For postal worker Tracey Langille, the end to a roughly one-month strike has been a “roller-coaster” of frustration.
About 55,000 union members returned to work at Canada Post on Tuesday after the Canada Industrial Relations Board ordered an end to their roughly one-month strike.
“I was in shock,” Langille said, adding she did not expect the government to force union members back to work after so long. This was her third strike at Canada Post.
The Burlington, Ont., letter carrier is also president of Canadian Union of Postal Workers (CUPW) Local 548, which represents about 1,600 members across 16 workplaces in the Hamilton area. Most members she’s heard from are “angry and upset” with the federal government, she said.
Canada Post agreed to give workers a five per cent wage increase retroactive to when their collective agreements expired. Otherwise, workers returned under their existing contracts, which were extended to May so bargaining can continue.
For its part, CUPW called the board’s order a “clear violation” of members’ rights, and plans to challenge it at the board and in court.
“We have waited far too long for our issues to be resolved, in collective bargaining, but, once again, the government has stepped in, tipping the scales in the employer’s favour,” CUPW national president Jan Simpson said in a statement on Tuesday. “Their interference will make us wait longer and add other issues to the table.”
Striking postal workers on a picket line at the Canada Post depot on Frid Street in Hamilton played music and huddled around bonfires to keep warm as wind chill dipped to make it feel like -15 C in early December. (Justin Chandler/CBC)
Whenever the government intervenes in a strike, issues are left unsettled, Langille said.
“Canada Post always negotiates with us like the government is going to give them what they want.
“Postal workers aren’t just looking at this as an attack on postal workers,” she said, but as “an attack on labour.”
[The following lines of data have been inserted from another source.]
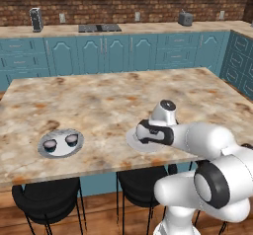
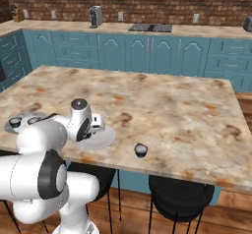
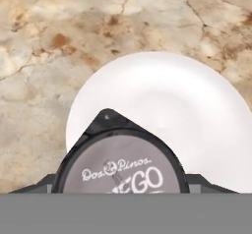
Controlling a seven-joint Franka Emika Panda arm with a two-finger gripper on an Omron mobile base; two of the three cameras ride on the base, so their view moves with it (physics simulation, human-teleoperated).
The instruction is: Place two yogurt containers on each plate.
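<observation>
Two plates sat on the marbled island counter [image 1: 108, 100], the biggest thing before me, with black stools [image 1: 47, 202] tucked under its near edge. My arm [image 1: 207, 145] bent low across that edge, forearm reaching left in the left base view, wrist turned so the hand pointed down at the nearer plate [image 2: 106, 138], which lay close to the counter's front edge. In the hand view that plate [image 3: 172, 105] was bare and white, spread out below my gripper [image 3: 120, 186]. The far plate [image 1: 60, 143] lay well apart to the left, carrying two yogurt cups [image 1: 49, 144] side by side, the second [image 1: 71, 140] just beside the first.

My gripper [image 1: 141, 139] hovered over the near plate's edge, its jaws drawn in narrow on a third yogurt cup [image 3: 120, 171], whose grey printed lid faced the hand camera, the dark finger tips showing at either side of it. A fourth cup [image 2: 141, 150] stood alone on the counter to the right of the near plate, near the front edge, upright and apart from it.
</observation>
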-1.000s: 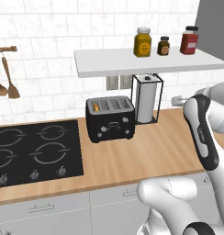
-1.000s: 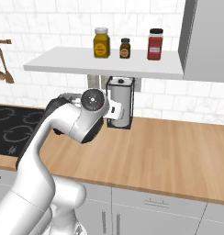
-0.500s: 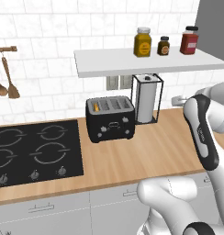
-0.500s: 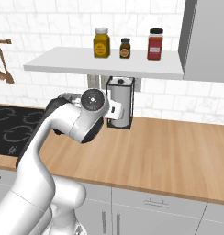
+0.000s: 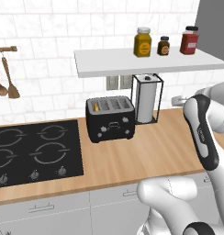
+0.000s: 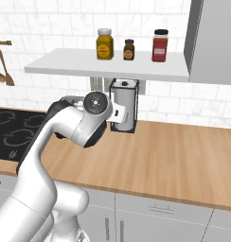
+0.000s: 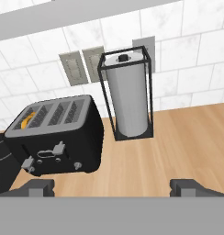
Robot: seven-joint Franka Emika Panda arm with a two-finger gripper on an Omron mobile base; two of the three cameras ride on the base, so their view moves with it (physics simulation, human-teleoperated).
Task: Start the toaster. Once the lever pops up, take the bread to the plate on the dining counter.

Federal Labour Minister Steven MacKinnon appointed a commission to review issues that prevented a negotiated agreement and make related recommendations.
“Our commitment has always been to reach negotiated agreements with the [CUPW] that would help us better serve the changing needs of Canadians and provide good jobs,” Canada Post said in a statement on Dec. 13. “We remain committed to doing so within this new process while also meeting the postal needs of Canadians.”
Across Canada, CUPW members expressed displeasure with being forced back to work. Some picketed as long as possible while certain locals considered defying the order.
That was a discussion in Langille’s local, she said, but they agreed to follow the directions of the national union and return to work.
While picketing outside a postal depot in early December, Langille and union member Kevin Delaney told CBC Hamilton theirs was part of a broader fight for good jobs.
By opposing gig work and pushing for wages that keep up with inflation, CUPW members are fighting for all Canadians, they said.
Call for more financial transparency from Canada Post
Langille said she knows some people think postal workers have it good enough now and shouldn’t ask for more.
“As unionists, we have to take every opportunity we can to educate or explain to people that if everyone just settles, it quickly becomes a race to the bottom,” Langille said. “We have to keep striving to raise the bar.
“I am thankful for what I have,” she added. “I want everyone else to have that too, because I think as Canadians, we deserve that.”
For example, Langille said, she joined Amalgamated Transit Union members at Hamilton city hall to advocate for the coming light rail transit line to be publicly run and operated by the union — a proposal city council ultimately decided against.
Striking postal workers have said they want better jobs for themselves and all Canadians. (Justin Chandler/CBC)
Going forward, Langille said, CUPW will work with Canada Post and the review committee. She said the union will push to ensure that process is transparent.
She added she’d like to see more financial transparency from Canada Post, which said it lost $315 million before taxes in the third quarter.
So far, Langille said, she hasn’t heard much feedback from members about the return to work, but she’ll be checking in to hear more.
The strike may be over, but “we’re not done yet,” she said.